What does this mean? The current is not the same throughout the whole circuit. Where is the current equal to this value?
In a series DC circuit, the current is the same throughout all elements, in a parallel circuit the current differs according to the branch resistance.
I recommend you google Lumped matter discipline and familiarise yourself with general circuit topology such as nodes, branches, loops and meshes, and ideal wires (short circuits) and open circuits, it would work that way to build the understanding IMO. Also the fundamental theorem of network topology. Because in circuit analysis you are now in a specialised domain and it is best to familiarize oneself with the lumped matter discipline and lumped elements and the structure of circuits first.

When you say a parallel circuit of one resistance only, it is the special case of being a circuit which is both series and parallel, one voltage source with one resistance is this special case. You cannot have fruitful discussions of series and parallel circuits without knowing what nodes, branches, etc are.

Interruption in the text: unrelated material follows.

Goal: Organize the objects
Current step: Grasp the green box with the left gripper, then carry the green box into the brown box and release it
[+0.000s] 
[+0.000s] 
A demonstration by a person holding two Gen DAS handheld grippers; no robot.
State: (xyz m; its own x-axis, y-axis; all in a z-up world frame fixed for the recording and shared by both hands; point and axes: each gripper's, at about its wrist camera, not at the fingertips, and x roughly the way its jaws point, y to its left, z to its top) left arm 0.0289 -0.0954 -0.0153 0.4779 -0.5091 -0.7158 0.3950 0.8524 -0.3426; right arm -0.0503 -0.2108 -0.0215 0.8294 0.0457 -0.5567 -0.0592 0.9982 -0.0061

Resistances can be combined in parallel or series, this conversion can lead to an equivalent circuit or resistance which is useful for understanding. The current entering the node with one voltage source is the sum of the currents in the branches, and the currents in the individual branches are determined by ohms law, one can easily prove addition of resistances in parallel using KCL, however without any circuit to work with, its quite difficult to know what you mean exactly.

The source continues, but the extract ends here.